Height with Friends: Bed of Seeds

Height with Friends: Bed of Seeds | |
| Label: | Friends |
| Format: | Album |
| Media: | CD |
| Release Date: | 2010 |
| Genre: | Indie Rock |
More info on local actHeight with Friends | |
MC Height--aka Catonsville native Dan Keech--doesn't really rap. He talks. In a slow. And steady. Delib. Erate. Meter
It's a quality that, when set against more traditional hip-hop environments, makes him sound not so much old-school Run-DMC declarative--remember: while its MCs' cadence was often slower that today's rhymers, they delivered it with varying intonations and lively personalities--but rather more, well, Ben Stein "Bueller . . . Bueller . . . Bueller." (On record at least: Live Keech brings an energy to the microphone he lacks in the studio.) That tortoise-not-hare effect, though, was thoroughly--and necessarily--disrupted with last year's Baltimore Highlands, a collaborative outing that switched up the beat and production environments. With the new and even more varied and ambitious Bed of Seeds, though, it becomes blindingly clear what Keech should have been all along: the sing-speaking frontman to a hooky indie-pop band. Just think of Height as the slightly funkier and astronomically less misanthropic Mark E. Smith.
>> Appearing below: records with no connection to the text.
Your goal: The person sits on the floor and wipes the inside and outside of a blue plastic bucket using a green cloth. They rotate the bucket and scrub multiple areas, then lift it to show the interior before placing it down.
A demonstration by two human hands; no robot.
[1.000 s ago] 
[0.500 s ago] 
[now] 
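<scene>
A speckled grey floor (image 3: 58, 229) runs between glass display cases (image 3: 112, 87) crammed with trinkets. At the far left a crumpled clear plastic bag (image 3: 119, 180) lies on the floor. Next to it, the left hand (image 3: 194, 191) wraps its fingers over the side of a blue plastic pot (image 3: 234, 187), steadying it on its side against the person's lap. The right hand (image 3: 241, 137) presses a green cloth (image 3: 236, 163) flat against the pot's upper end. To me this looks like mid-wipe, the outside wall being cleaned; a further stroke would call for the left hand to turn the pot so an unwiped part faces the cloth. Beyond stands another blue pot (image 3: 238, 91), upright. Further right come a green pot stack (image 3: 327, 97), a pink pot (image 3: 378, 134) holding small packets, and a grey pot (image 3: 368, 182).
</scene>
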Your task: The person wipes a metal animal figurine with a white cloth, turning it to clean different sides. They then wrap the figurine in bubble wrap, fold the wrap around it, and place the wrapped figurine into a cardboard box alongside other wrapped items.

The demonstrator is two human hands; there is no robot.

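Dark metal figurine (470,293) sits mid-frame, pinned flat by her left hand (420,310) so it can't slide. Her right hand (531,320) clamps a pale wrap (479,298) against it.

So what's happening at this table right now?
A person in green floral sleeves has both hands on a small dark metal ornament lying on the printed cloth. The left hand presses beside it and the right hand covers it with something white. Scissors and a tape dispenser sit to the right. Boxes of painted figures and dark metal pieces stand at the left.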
Not hating, just saying: Seeds' delivers more varied textures and moods than all of Keech's previous output put together, and its 12 tracks briskly move by in under half an hour. From the punchy distorted guitar and drum stomp of the lead-off title track to the gentle guitar strum and woozy organ of the nostalgic "Druid Hill Lake," Seeds convincingly sounds more band than solo act, and there's much more where that came from. While a number of tracks sound like they feature some kind of looped rhythmic element, nothing here is going to be mistaken for any kind of hip-hop, and the strongest cuts are pure wide-mouth pop.
"Link Wray" lassos a twangy-guitar figure to a rustling beat and features plucky backing vocals galloping alongside Keech. The backing musical mood creating "Cavalcade Lagoons" sounds like a snippet of a '50s film score--somewhere between Elmer Bernstein's The Man With the Golden Arm and something jauntily Henry Mancini--while "I'm Shook" practically hijacks the guitar giggle from George Michael's "Faith" and turns it into a bubbly, hand-clapping wake-up call to self. Hip-hop proper tended to fit Keech like a borrowed suit, but this constantly molting hybrid sounds and feels tailored to fit.